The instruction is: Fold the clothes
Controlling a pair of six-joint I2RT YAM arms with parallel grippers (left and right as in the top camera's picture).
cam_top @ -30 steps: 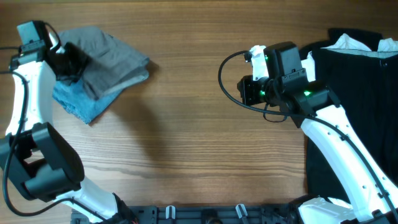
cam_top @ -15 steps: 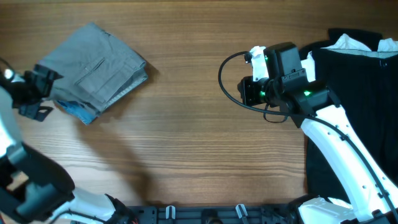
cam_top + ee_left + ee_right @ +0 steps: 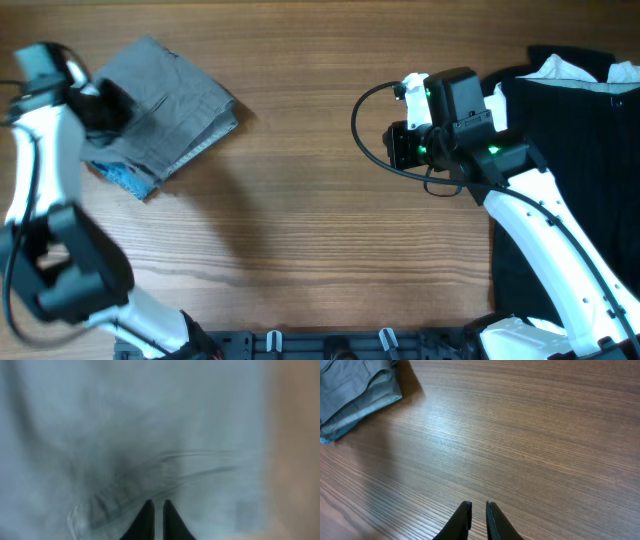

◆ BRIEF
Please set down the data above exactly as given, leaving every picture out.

◆ RESPONSE TO THIS TASK
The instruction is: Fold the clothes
Controlling a pair of six-joint I2RT YAM arms with parallel grippers (left and right as in the top camera's picture).
cam_top @ -30 steps: 
cam_top @ -15 steps: 
cam_top + ee_left + ee_right @ +0 steps: 

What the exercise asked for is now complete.